*Assigned task:* All of the listing, from first line to last, should be output exactly; the pictures stay out.

=== Section Start ===

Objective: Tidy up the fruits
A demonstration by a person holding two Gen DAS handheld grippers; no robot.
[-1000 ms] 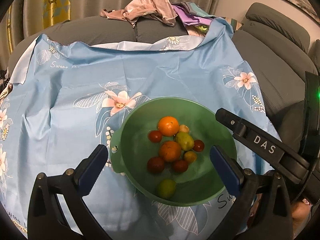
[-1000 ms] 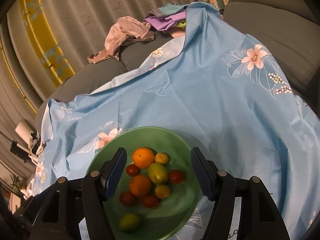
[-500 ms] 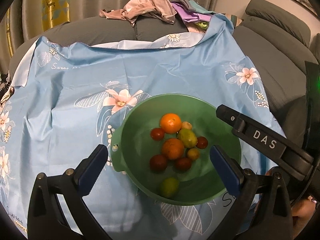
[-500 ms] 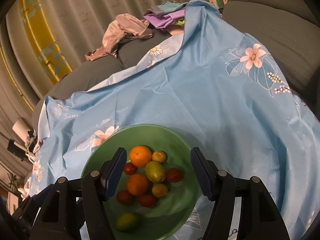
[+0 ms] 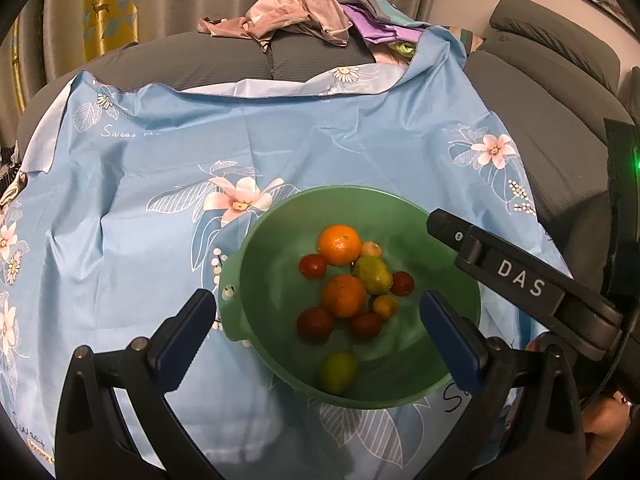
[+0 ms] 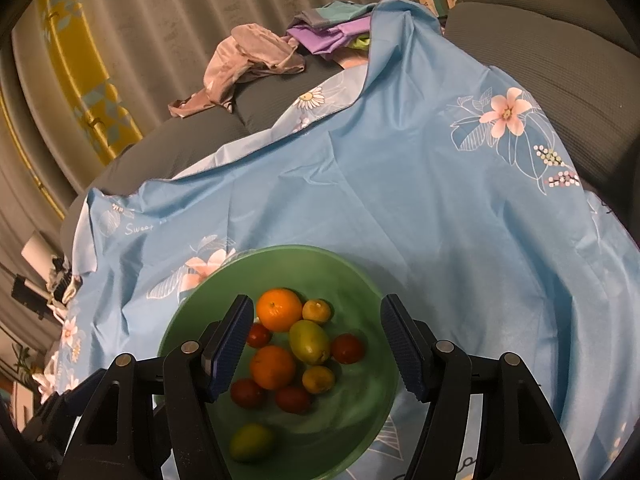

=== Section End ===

*Written response:*
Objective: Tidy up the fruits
A demonstration by a person holding two Gen DAS handheld grippers; no robot.
[-1000 ms] 
[-1000 ms] 
[-500 ms] 
[-500 ms] 
[+0 ms] 
[+0 ms] 

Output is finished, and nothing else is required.